Problem: Exactly as they appear below, repeat the lines from the one with "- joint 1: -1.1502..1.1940" through the one with "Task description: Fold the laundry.". Drop every picture.

Material for the task:
......

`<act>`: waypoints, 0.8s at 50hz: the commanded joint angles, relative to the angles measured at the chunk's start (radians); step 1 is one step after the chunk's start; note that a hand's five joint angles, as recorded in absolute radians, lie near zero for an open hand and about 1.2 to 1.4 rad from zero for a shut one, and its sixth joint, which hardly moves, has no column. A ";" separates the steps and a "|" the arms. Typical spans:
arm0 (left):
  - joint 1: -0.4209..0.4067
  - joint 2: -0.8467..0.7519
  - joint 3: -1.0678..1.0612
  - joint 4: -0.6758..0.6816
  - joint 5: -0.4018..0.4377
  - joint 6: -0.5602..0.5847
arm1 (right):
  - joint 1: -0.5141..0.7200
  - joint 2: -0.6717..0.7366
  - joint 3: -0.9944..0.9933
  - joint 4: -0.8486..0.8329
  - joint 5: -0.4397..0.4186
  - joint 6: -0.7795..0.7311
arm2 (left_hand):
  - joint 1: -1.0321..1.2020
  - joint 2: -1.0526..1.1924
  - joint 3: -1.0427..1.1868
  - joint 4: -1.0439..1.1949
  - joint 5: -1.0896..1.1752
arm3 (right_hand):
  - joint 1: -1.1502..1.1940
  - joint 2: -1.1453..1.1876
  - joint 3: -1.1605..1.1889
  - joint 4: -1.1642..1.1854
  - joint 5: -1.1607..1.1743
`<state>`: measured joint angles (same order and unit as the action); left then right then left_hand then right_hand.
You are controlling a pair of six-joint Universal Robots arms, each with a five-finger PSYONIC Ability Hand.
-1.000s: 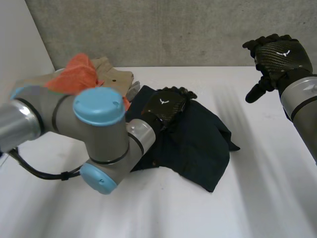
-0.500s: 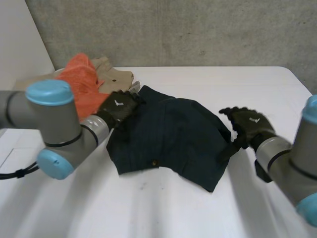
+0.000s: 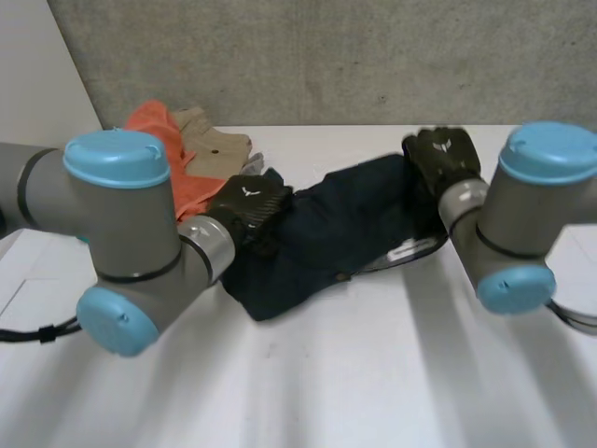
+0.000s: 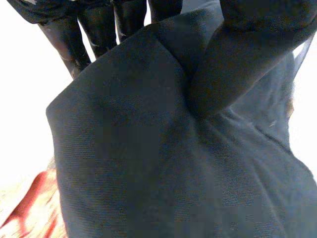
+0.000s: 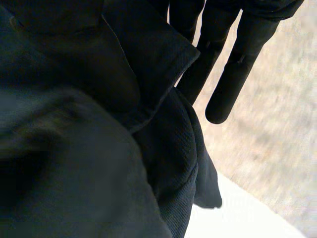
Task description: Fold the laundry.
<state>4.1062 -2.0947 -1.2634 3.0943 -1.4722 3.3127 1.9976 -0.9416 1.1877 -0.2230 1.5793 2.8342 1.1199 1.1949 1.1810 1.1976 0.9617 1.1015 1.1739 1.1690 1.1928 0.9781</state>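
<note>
Matt, finely woven dark cloth (image 3: 326,233) on smooth white table (image 3: 354,373); carbon-weave sheen on black left hand (image 3: 247,201) and right hand (image 3: 444,152); rough grey concrete wall (image 3: 326,56) at 12 o'clock; soft orange cloth (image 3: 149,119) at 10 o'clock.

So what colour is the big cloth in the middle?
The garment is plain dark navy, clearest in the head view.

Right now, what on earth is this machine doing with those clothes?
It is folding laundry. The left robot hand pinches one end of a dark blue garment, and the right robot hand holds the opposite end, so the garment is bunched between them over the white table. An orange cloth and a beige cloth lie in a heap near the table's far left corner, just beyond the left robot hand.
</note>
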 commanded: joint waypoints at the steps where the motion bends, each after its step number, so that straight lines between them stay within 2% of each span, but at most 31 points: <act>1: -0.159 0.018 -0.019 0.052 -0.091 -0.189 | 0.004 0.141 -0.180 -0.108 -0.128 -0.052 | 0.276 0.201 0.215 0.199 0.260 | 0.295 0.222 0.227 0.203 0.244; 6: -0.276 -0.131 0.079 0.093 -0.187 -0.217 | 0.010 0.217 -0.191 -0.199 -0.240 -0.052 | 0.276 0.201 0.215 0.199 0.260 | 0.295 0.222 0.227 0.203 0.244; 8: -0.315 -0.191 0.128 0.092 -0.232 -0.228 | 0.010 0.257 -0.192 -0.210 -0.262 -0.052 | 0.276 0.201 0.215 0.199 0.260 | 0.295 0.222 0.227 0.203 0.244; 12: -0.340 -0.215 0.148 0.092 -0.250 -0.237 | 0.009 0.296 -0.194 -0.211 -0.256 -0.050 | 0.276 0.201 0.215 0.199 0.260 | 0.295 0.222 0.227 0.203 0.244; 13: -0.342 -0.215 0.148 0.092 -0.250 -0.237 | 0.009 0.294 -0.194 -0.210 -0.251 -0.052 | 0.259 0.184 0.198 0.182 0.243 | 0.217 0.145 0.150 0.126 0.166; 14: -0.343 -0.215 0.147 0.090 -0.250 -0.239 | 0.009 0.291 -0.192 -0.208 -0.243 -0.052 | 0.047 -0.028 -0.014 -0.031 0.031 | -0.007 -0.080 -0.075 -0.099 -0.058; 15: -0.345 -0.214 0.145 0.090 -0.250 -0.239 | 0.004 0.287 -0.192 -0.207 -0.233 -0.052 | -0.150 -0.225 -0.211 -0.228 -0.166 | -0.286 -0.358 -0.353 -0.377 -0.337; 16: -0.346 -0.206 0.142 0.089 -0.252 -0.234 | -0.003 0.265 -0.188 -0.202 -0.208 -0.052 | -0.396 -0.471 -0.457 -0.474 -0.412 | -0.812 -0.884 -0.879 -0.903 -0.863; 17: -0.346 -0.200 0.141 0.087 -0.254 -0.226 | -0.006 0.248 -0.185 -0.200 -0.193 -0.052 | -0.457 -0.532 -0.518 -0.534 -0.473 | -0.927 -0.999 -0.994 -1.018 -0.978; 21: -0.336 -0.119 0.092 0.081 -0.257 -0.219 | -0.045 0.143 -0.160 -0.187 -0.141 -0.053 | -0.718 -0.793 -0.779 -0.796 -0.734 | -0.927 -0.999 -0.994 -1.018 -0.978; 26: -0.274 0.001 0.012 0.064 -0.257 -0.217 | -0.089 0.017 -0.125 -0.122 -0.128 -0.053 | -0.801 -0.876 -0.862 -0.878 -0.817 | -0.927 -0.999 -0.994 -1.018 -0.978; 30: -0.216 0.134 -0.060 0.038 -0.246 -0.200 | -0.108 -0.071 -0.106 0.023 -0.122 -0.050 | -0.850 -0.925 -0.911 -0.928 -0.867 | -0.927 -0.999 -0.994 -1.018 -0.978; 33: -0.202 0.180 -0.080 0.035 -0.244 -0.193 | -0.114 -0.104 -0.097 0.109 -0.117 -0.045 | -0.874 -0.949 -0.935 -0.952 -0.890 | -0.927 -0.999 -0.994 -1.018 -0.978; 36: -0.173 0.228 -0.094 0.038 -0.244 -0.185 | -0.117 -0.146 -0.074 0.241 -0.088 -0.030 | -0.898 -0.973 -0.959 -0.975 -0.914 | -0.927 -0.999 -0.994 -1.018 -0.978; 40: -0.087 0.246 -0.096 0.038 -0.238 -0.154 | -0.121 -0.223 -0.016 0.395 -0.021 0.066 | -0.906 -0.981 -0.967 -0.984 -0.923 | -0.927 -0.999 -0.994 -1.018 -0.978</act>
<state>3.9342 -1.8846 -1.3533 3.1305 -1.7159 3.1278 1.8792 -1.0837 1.1129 -0.0232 1.4890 2.8100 0.2434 0.2380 0.2483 0.2362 0.0587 0.2228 0.2074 0.2068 0.2097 0.0477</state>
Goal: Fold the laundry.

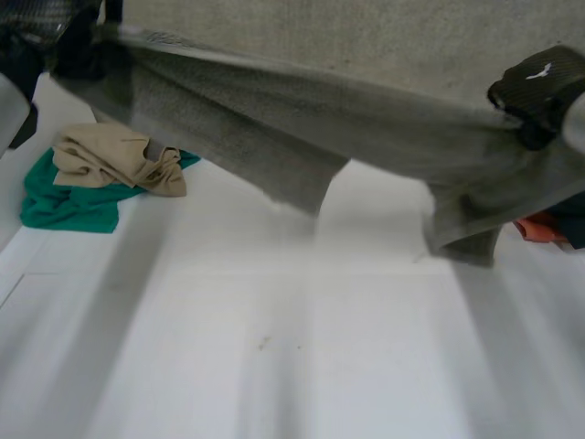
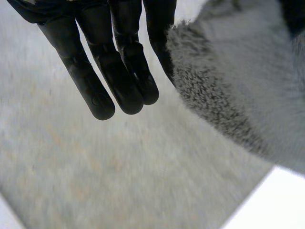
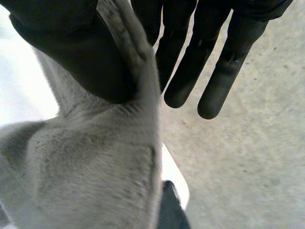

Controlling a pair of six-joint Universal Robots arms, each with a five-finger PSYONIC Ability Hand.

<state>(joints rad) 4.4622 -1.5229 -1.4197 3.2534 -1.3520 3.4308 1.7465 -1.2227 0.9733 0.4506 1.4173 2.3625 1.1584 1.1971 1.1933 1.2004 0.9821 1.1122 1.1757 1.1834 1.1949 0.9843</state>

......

Answer box:
  - joint 1: -1.1502..1.1940
  - joint 2: -1.1453..1.1876
  - joint 3: -1.1605..1.1889
  - joint 4: -1.1642..1.1854
  - joint 5: -1.1607..1.1743
`<state>`: measured joint angles (same order and unit as the action); left then right then left_hand then right_hand.
You are controlling a pair of six-joint Universal Robots arms, each with a five-finger PSYONIC Ability Hand.
-1.000s: 
-0.500s: 
+0.000s: 
+0.000s: 
+0.000s: 
Task description: Fold the laundry.

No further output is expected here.